● **WORK TASK**: Would you output the whole of the data exactly?

Excerpts from a dataset
[Start of section]

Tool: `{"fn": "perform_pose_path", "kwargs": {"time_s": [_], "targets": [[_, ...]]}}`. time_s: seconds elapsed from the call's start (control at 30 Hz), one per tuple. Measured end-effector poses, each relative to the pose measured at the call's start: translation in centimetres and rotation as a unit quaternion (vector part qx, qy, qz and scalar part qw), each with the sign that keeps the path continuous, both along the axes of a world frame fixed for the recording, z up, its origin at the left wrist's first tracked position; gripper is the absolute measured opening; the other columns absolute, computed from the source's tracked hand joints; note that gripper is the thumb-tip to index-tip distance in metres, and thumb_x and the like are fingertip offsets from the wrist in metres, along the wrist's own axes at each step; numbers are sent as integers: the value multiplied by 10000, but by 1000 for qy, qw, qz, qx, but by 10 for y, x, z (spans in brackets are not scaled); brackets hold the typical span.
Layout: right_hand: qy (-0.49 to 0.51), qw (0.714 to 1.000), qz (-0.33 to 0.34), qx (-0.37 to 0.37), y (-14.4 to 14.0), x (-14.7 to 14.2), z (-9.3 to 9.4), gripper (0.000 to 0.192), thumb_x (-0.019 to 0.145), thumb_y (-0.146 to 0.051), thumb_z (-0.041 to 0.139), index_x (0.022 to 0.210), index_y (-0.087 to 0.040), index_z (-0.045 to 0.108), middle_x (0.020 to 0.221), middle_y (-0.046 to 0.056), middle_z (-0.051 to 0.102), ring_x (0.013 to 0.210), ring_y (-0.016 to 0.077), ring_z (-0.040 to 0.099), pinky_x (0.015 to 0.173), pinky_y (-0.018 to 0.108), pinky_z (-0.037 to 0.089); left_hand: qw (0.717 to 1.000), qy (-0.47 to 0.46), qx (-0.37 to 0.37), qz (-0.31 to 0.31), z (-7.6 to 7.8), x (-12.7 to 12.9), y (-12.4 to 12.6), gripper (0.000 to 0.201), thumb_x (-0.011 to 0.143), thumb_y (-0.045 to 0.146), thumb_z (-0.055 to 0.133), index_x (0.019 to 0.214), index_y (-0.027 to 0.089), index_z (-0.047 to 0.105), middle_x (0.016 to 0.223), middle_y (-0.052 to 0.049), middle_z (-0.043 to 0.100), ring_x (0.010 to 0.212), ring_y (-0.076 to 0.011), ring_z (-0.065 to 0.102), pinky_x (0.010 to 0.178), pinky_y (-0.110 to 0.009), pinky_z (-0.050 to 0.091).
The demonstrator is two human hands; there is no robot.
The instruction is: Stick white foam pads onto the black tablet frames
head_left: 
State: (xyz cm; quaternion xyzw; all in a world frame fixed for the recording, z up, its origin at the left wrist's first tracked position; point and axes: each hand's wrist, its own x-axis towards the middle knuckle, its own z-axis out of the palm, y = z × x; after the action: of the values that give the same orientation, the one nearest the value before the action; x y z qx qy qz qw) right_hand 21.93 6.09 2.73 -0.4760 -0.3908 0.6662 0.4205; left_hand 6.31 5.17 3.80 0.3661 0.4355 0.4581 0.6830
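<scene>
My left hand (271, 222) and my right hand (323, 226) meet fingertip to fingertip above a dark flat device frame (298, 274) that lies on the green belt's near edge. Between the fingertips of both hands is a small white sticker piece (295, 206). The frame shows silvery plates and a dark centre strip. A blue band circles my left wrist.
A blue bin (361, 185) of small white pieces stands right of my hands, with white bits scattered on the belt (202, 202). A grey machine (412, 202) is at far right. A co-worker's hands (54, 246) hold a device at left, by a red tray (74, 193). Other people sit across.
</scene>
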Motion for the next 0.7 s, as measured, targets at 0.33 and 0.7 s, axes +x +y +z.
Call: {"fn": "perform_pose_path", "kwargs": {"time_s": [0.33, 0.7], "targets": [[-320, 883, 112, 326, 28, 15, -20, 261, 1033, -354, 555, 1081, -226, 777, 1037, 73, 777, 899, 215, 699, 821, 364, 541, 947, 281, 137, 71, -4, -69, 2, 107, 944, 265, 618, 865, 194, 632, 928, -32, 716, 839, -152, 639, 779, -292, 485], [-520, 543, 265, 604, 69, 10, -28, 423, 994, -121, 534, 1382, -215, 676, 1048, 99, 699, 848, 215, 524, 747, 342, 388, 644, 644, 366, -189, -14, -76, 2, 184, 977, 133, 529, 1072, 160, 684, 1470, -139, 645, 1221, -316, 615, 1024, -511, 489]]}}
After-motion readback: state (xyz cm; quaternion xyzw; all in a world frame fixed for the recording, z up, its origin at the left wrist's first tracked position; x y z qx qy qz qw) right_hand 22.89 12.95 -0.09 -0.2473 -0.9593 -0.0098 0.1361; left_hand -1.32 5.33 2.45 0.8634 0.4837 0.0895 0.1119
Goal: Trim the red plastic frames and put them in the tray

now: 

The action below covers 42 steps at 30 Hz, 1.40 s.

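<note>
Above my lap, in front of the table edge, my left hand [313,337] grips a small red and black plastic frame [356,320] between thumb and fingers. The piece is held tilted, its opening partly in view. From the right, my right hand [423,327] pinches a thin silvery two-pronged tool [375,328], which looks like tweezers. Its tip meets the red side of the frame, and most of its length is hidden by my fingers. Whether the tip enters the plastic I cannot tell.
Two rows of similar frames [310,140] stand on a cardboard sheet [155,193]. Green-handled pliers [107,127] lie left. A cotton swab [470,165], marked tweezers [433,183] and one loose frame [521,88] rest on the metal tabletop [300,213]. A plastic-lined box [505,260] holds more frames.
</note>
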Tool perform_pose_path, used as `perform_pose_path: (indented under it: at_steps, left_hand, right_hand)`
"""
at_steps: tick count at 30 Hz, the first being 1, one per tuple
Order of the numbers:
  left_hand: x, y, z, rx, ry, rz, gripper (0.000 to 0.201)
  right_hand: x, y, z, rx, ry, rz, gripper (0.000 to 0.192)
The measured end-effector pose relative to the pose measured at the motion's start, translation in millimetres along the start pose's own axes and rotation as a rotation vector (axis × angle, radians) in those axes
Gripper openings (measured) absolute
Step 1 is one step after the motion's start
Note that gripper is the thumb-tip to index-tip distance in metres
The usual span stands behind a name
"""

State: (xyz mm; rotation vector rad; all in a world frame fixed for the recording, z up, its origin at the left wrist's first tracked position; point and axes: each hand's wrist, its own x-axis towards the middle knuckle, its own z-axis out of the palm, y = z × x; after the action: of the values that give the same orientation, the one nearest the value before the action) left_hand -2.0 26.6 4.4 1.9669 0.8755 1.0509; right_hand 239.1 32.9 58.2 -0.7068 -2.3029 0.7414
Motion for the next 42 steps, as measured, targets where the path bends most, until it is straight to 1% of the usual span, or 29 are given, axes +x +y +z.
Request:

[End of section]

● **TASK RESPONSE**:
Tool: `{"fn": "perform_pose_path", "kwargs": {"time_s": [_], "targets": [[_, ...]]}}`. time_s: seconds elapsed from the call's start (control at 30 Hz), one per tuple. Measured end-effector poses, each relative to the pose measured at the call's start: translation in centimetres and rotation as a unit quaternion (vector part qx, qy, qz and scalar part qw), each with the sign that keeps the path continuous, both along the axes of a world frame fixed for the recording, z up, its origin at the left wrist's first tracked position; gripper is the absolute measured opening; the other columns absolute, computed from the source's tracked hand joints; note that gripper is the thumb-tip to index-tip distance in metres, and thumb_x and the like are fingertip offsets from the wrist in metres, along the wrist's own axes at each step; numbers are sent as integers: the value multiplied by 10000, but by 1000 for qy, qw, qz, qx, but by 10 for y, x, z (spans in brackets are not scaled); brackets hold the typical span.
Layout: right_hand: qy (-0.49 to 0.51), qw (0.714 to 1.000), qz (-0.33 to 0.34), qx (-0.37 to 0.37), y (-14.4 to 14.0), x (-14.7 to 14.2), z (-9.3 to 9.4), gripper (0.000 to 0.192), thumb_x (-0.019 to 0.145), thumb_y (-0.146 to 0.051), thumb_z (-0.041 to 0.139), index_x (0.022 to 0.210), index_y (-0.087 to 0.040), index_z (-0.045 to 0.108), middle_x (0.020 to 0.221), middle_y (-0.046 to 0.056), middle_z (-0.051 to 0.102), ring_x (0.013 to 0.210), ring_y (-0.016 to 0.077), ring_z (-0.040 to 0.099), pinky_x (0.015 to 0.173), pinky_y (-0.018 to 0.108), pinky_z (-0.037 to 0.089); left_hand: qw (0.717 to 1.000), qy (-0.47 to 0.46), qx (-0.37 to 0.37), qz (-0.31 to 0.31), z (-7.6 to 7.8), x (-12.7 to 12.9), y (-12.4 to 12.6), gripper (0.000 to 0.201), thumb_x (-0.011 to 0.143), thumb_y (-0.045 to 0.146), thumb_z (-0.055 to 0.133), index_x (0.019 to 0.214), index_y (-0.027 to 0.089), index_z (-0.047 to 0.105), middle_x (0.016 to 0.223), middle_y (-0.052 to 0.049), middle_z (-0.043 to 0.100), ring_x (0.010 to 0.212), ring_y (-0.076 to 0.011), ring_z (-0.065 to 0.102), pinky_x (0.010 to 0.178), pinky_y (-0.110 to 0.009), pinky_z (-0.050 to 0.091).
The demonstrator is two human hands; there is no robot.
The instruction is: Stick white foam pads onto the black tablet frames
head_left: 
State: (xyz cm; quaternion xyzw; all in a world frame fixed for the recording, z up, its origin at the left wrist's first tracked position; point and axes: each hand's wrist, its own x-axis towards the middle knuckle, its own z-axis out of the palm, y = z × x; after the action: of the values that give the same orientation, the one nearest the value before the action; x y z qx qy qz qw) right_hand 21.93 6.09 2.73 -0.4760 -0.3908 0.6662 0.4205; left_hand 6.31 5.17 3.80 0.3661 0.4355 0.4581 0.6830
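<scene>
My left hand (271, 222) and my right hand (323, 226) meet fingertip to fingertip above a dark flat device frame (298, 274) that lies on the green belt's near edge. Between the fingertips of both hands is a small white sticker piece (295, 206). The frame shows silvery plates and a dark centre strip. A blue band circles my left wrist.
A blue bin (361, 185) of small white pieces stands right of my hands, with white bits scattered on the belt (202, 202). A grey machine (412, 202) is at far right. A co-worker's hands (54, 246) hold a device at left, by a red tray (74, 193). Other people sit across.
</scene>
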Motion for the next 0.7 s, as measured, targets at 0.33 and 0.7 s, axes +x +y +z.
Call: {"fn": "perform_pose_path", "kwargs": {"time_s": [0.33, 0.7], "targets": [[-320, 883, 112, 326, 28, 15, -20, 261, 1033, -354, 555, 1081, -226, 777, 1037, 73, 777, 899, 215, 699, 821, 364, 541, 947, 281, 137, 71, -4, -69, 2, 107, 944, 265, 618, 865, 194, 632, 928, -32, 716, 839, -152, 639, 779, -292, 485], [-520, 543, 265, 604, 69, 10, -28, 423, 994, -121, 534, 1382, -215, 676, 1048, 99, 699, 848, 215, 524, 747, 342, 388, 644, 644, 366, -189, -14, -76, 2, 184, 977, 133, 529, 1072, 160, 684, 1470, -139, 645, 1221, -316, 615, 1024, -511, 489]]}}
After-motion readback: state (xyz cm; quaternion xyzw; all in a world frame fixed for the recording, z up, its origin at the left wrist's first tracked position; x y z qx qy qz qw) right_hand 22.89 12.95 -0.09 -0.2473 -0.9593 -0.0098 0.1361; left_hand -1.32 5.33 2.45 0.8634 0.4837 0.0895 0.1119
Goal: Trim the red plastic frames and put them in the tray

now: 

The action below covers 42 steps at 30 Hz, 1.40 s.

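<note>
Above my lap, in front of the table edge, my left hand [313,337] grips a small red and black plastic frame [356,320] between thumb and fingers. The piece is held tilted, its opening partly in view. From the right, my right hand [423,327] pinches a thin silvery two-pronged tool [375,328], which looks like tweezers. Its tip meets the red side of the frame, and most of its length is hidden by my fingers. Whether the tip enters the plastic I cannot tell.
Two rows of similar frames [310,140] stand on a cardboard sheet [155,193]. Green-handled pliers [107,127] lie left. A cotton swab [470,165], marked tweezers [433,183] and one loose frame [521,88] rest on the metal tabletop [300,213]. A plastic-lined box [505,260] holds more frames.
</note>
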Tool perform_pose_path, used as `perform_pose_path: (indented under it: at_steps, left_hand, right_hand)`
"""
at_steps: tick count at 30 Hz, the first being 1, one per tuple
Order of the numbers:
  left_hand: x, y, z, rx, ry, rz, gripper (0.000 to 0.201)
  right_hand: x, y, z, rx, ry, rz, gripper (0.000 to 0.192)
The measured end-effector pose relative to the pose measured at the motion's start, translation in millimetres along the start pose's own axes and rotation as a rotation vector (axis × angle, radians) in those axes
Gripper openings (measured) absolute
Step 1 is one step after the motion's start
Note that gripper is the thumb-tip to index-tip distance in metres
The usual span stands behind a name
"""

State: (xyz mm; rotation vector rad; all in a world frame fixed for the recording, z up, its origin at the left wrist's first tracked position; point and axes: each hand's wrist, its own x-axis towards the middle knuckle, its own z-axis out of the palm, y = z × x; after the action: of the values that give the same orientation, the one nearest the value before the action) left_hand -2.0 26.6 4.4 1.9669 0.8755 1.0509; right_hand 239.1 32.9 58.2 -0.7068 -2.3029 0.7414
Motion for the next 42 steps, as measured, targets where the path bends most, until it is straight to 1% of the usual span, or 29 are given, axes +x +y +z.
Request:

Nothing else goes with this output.